ACTIVITY:
Retype each entry. Leave every word as it is.

BEGIN GIVEN RECORDS

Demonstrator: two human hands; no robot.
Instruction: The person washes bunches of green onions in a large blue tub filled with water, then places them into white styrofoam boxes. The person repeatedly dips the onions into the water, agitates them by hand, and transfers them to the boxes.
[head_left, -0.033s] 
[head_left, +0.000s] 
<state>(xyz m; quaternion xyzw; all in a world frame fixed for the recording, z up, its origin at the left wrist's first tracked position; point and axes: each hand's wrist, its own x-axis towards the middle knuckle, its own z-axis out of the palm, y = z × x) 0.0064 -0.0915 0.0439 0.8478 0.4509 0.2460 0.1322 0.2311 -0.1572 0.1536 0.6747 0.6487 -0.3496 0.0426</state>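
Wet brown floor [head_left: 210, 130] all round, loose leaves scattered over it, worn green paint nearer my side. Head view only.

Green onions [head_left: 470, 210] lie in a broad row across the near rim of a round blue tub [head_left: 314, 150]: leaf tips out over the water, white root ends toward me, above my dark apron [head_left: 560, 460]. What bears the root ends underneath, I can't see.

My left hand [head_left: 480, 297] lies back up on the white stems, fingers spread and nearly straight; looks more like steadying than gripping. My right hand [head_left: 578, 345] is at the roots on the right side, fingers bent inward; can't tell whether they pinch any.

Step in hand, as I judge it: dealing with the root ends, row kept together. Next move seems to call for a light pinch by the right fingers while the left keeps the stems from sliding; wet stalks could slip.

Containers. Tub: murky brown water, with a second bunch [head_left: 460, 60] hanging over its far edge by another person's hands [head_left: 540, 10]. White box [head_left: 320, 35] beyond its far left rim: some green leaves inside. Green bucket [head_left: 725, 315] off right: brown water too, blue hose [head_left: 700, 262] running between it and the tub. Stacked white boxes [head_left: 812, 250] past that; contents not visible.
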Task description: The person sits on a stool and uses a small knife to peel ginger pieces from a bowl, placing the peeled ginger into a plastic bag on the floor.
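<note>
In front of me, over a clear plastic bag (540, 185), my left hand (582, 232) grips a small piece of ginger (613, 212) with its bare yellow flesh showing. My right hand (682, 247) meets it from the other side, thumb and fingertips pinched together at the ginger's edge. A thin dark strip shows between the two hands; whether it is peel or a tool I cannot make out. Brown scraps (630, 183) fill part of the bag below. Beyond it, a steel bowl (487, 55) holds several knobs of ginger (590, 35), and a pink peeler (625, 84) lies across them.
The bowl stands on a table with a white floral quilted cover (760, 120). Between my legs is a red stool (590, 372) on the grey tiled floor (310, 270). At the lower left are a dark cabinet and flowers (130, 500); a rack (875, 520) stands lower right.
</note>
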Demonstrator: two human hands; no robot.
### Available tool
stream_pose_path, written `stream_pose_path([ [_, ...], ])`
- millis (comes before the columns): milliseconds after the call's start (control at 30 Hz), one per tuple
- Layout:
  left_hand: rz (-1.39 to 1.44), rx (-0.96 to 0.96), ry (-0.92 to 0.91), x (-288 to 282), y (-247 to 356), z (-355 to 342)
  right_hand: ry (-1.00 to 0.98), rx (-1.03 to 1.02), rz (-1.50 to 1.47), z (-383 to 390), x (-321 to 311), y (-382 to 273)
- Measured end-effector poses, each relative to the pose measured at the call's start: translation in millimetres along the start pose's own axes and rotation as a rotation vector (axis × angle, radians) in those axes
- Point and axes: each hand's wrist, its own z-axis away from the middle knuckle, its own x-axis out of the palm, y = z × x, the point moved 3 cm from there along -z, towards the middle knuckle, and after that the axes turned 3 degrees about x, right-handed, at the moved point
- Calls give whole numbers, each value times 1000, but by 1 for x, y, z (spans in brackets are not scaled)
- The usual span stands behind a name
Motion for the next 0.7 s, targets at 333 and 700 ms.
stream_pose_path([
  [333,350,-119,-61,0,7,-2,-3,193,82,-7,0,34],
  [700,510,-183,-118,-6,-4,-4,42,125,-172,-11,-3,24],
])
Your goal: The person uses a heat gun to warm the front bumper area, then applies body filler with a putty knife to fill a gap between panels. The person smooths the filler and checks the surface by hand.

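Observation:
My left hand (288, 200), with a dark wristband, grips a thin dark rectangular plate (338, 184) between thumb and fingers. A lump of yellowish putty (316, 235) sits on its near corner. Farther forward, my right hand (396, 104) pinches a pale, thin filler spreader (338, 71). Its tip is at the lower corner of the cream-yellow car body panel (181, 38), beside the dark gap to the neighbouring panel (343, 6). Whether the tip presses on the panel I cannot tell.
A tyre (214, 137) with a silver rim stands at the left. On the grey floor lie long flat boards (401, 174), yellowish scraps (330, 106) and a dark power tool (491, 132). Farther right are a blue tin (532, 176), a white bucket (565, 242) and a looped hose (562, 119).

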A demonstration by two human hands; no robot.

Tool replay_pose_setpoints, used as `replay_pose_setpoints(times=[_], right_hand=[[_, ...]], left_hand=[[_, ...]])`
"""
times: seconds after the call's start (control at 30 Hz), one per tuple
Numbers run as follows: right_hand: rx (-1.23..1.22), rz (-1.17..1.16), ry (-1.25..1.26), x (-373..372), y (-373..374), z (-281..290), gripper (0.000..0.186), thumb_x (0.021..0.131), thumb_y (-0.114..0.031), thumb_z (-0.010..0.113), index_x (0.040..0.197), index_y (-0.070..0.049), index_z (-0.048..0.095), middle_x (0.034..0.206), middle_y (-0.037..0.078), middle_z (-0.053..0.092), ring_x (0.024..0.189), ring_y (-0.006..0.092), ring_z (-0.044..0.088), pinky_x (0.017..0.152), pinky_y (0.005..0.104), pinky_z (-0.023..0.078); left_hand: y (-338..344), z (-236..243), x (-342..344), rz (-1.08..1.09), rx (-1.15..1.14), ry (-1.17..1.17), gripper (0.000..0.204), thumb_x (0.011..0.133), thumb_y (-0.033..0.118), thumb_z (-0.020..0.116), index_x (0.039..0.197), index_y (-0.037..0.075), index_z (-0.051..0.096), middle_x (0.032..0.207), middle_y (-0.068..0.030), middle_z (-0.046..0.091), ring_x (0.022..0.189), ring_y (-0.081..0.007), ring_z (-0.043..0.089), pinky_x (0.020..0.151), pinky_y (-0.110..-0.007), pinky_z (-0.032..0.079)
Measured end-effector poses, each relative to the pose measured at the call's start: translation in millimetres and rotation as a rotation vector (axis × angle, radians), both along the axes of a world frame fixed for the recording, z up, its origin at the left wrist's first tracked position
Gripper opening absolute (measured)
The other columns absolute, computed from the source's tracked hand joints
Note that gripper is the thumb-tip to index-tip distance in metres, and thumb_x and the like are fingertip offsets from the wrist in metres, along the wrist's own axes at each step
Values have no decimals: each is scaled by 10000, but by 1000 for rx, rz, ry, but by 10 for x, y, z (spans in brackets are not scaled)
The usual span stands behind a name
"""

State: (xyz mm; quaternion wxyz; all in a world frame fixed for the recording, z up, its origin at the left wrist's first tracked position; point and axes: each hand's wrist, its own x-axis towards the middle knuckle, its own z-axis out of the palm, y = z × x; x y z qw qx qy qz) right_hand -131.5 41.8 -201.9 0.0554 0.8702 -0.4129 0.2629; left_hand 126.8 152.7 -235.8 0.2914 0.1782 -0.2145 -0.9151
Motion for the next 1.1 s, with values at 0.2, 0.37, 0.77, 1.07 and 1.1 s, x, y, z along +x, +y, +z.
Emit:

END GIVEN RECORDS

ANSWER TO THIS PROBLEM:
Demonstrator: two human hands; no robot.
Instruction: The person washes bunches of green onions in a large blue tub filled with water, then places them into white styrofoam boxes. The person repeatedly dips the onions into the water, agitates them by hand, and transfers them to the boxes.
[head_left, -0.033s] 
[head_left, +0.000s] 
<state>(xyz m; quaternion xyzw; all in a world frame fixed for the recording, z up, its origin at the left wrist's first tracked position; point and axes: each hand's wrist, its own x-axis towards the middle knuckle, its own z-axis out of the palm, y = z × x) 0.0064 -0.0915 0.0439 0.8478 0.4509 0.2460 0.1322 0.2311 -0.1572 0.1536 0.6747 0.6487 -0.3496 0.0426</state>
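Wet brown floor [head_left: 210, 130] all round, loose leaves scattered over it, worn green paint nearer my side. Head view only.

Green onions [head_left: 470, 210] lie in a broad row across the near rim of a round blue tub [head_left: 314, 150]: leaf tips out over the water, white root ends toward me, above my dark apron [head_left: 560, 460]. What bears the root ends underneath, I can't see.

My left hand [head_left: 480, 297] lies back up on the white stems, fingers spread and nearly straight; looks more like steadying than gripping. My right hand [head_left: 578, 345] is at the roots on the right side, fingers bent inward; can't tell whether they pinch any.

Step in hand, as I judge it: dealing with the root ends, row kept together. Next move seems to call for a light pinch by the right fingers while the left keeps the stems from sliding; wet stalks could slip.

Containers. Tub: murky brown water, with a second bunch [head_left: 460, 60] hanging over its far edge by another person's hands [head_left: 540, 10]. White box [head_left: 320, 35] beyond its far left rim: some green leaves inside. Green bucket [head_left: 725, 315] off right: brown water too, blue hose [head_left: 700, 262] running between it and the tub. Stacked white boxes [head_left: 812, 250] past that; contents not visible.
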Task description: The person sits on a stool and uses a small knife to peel ginger pieces from a bowl, placing the peeled ginger into a plastic bag on the floor.
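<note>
In front of me, over a clear plastic bag (540, 185), my left hand (582, 232) grips a small piece of ginger (613, 212) with its bare yellow flesh showing. My right hand (682, 247) meets it from the other side, thumb and fingertips pinched together at the ginger's edge. A thin dark strip shows between the two hands; whether it is peel or a tool I cannot make out. Brown scraps (630, 183) fill part of the bag below. Beyond it, a steel bowl (487, 55) holds several knobs of ginger (590, 35), and a pink peeler (625, 84) lies across them.
The bowl stands on a table with a white floral quilted cover (760, 120). Between my legs is a red stool (590, 372) on the grey tiled floor (310, 270). At the lower left are a dark cabinet and flowers (130, 500); a rack (875, 520) stands lower right.
</note>
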Demonstrator: two human hands; no robot.
### Available tool
stream_pose_path, written `stream_pose_path([ [_, ...], ])`
- millis (comes before the columns): milliseconds after the call's start (control at 30 Hz), one per tuple
- Layout:
  left_hand: rz (-1.39 to 1.44), rx (-0.96 to 0.96), ry (-0.92 to 0.91), x (-288 to 282), y (-247 to 356), z (-355 to 342)
  right_hand: ry (-1.00 to 0.98), rx (-1.03 to 1.02), rz (-1.50 to 1.47), z (-383 to 390), x (-321 to 311), y (-382 to 273)
- Measured end-effector poses, each relative to the pose measured at the call's start: translation in millimetres along the start pose's own axes and rotation as a rotation vector (axis × angle, radians) in those axes
- Point and axes: each hand's wrist, its own z-axis away from the middle knuckle, its own x-axis out of the palm, y = z × x, the point moved 3 cm from there along -z, towards the middle knuckle, and after that the axes turned 3 degrees about x, right-handed, at the moved point
- Calls give whole numbers, each value times 1000, but by 1 for x, y, z (spans in brackets are not scaled)
- The usual span stands behind a name
Motion for the next 0.7 s, targets at 333 and 700 ms.
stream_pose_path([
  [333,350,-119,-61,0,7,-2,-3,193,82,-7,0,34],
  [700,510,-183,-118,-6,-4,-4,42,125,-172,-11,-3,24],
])
Your goal: The person uses a heat gun to warm the front bumper area, then applies body filler with a putty knife to fill a gap between panels. The person smooths the filler and checks the surface by hand.

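Observation:
My left hand (288, 200), with a dark wristband, grips a thin dark rectangular plate (338, 184) between thumb and fingers. A lump of yellowish putty (316, 235) sits on its near corner. Farther forward, my right hand (396, 104) pinches a pale, thin filler spreader (338, 71). Its tip is at the lower corner of the cream-yellow car body panel (181, 38), beside the dark gap to the neighbouring panel (343, 6). Whether the tip presses on the panel I cannot tell.
A tyre (214, 137) with a silver rim stands at the left. On the grey floor lie long flat boards (401, 174), yellowish scraps (330, 106) and a dark power tool (491, 132). Farther right are a blue tin (532, 176), a white bucket (565, 242) and a looped hose (562, 119).
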
A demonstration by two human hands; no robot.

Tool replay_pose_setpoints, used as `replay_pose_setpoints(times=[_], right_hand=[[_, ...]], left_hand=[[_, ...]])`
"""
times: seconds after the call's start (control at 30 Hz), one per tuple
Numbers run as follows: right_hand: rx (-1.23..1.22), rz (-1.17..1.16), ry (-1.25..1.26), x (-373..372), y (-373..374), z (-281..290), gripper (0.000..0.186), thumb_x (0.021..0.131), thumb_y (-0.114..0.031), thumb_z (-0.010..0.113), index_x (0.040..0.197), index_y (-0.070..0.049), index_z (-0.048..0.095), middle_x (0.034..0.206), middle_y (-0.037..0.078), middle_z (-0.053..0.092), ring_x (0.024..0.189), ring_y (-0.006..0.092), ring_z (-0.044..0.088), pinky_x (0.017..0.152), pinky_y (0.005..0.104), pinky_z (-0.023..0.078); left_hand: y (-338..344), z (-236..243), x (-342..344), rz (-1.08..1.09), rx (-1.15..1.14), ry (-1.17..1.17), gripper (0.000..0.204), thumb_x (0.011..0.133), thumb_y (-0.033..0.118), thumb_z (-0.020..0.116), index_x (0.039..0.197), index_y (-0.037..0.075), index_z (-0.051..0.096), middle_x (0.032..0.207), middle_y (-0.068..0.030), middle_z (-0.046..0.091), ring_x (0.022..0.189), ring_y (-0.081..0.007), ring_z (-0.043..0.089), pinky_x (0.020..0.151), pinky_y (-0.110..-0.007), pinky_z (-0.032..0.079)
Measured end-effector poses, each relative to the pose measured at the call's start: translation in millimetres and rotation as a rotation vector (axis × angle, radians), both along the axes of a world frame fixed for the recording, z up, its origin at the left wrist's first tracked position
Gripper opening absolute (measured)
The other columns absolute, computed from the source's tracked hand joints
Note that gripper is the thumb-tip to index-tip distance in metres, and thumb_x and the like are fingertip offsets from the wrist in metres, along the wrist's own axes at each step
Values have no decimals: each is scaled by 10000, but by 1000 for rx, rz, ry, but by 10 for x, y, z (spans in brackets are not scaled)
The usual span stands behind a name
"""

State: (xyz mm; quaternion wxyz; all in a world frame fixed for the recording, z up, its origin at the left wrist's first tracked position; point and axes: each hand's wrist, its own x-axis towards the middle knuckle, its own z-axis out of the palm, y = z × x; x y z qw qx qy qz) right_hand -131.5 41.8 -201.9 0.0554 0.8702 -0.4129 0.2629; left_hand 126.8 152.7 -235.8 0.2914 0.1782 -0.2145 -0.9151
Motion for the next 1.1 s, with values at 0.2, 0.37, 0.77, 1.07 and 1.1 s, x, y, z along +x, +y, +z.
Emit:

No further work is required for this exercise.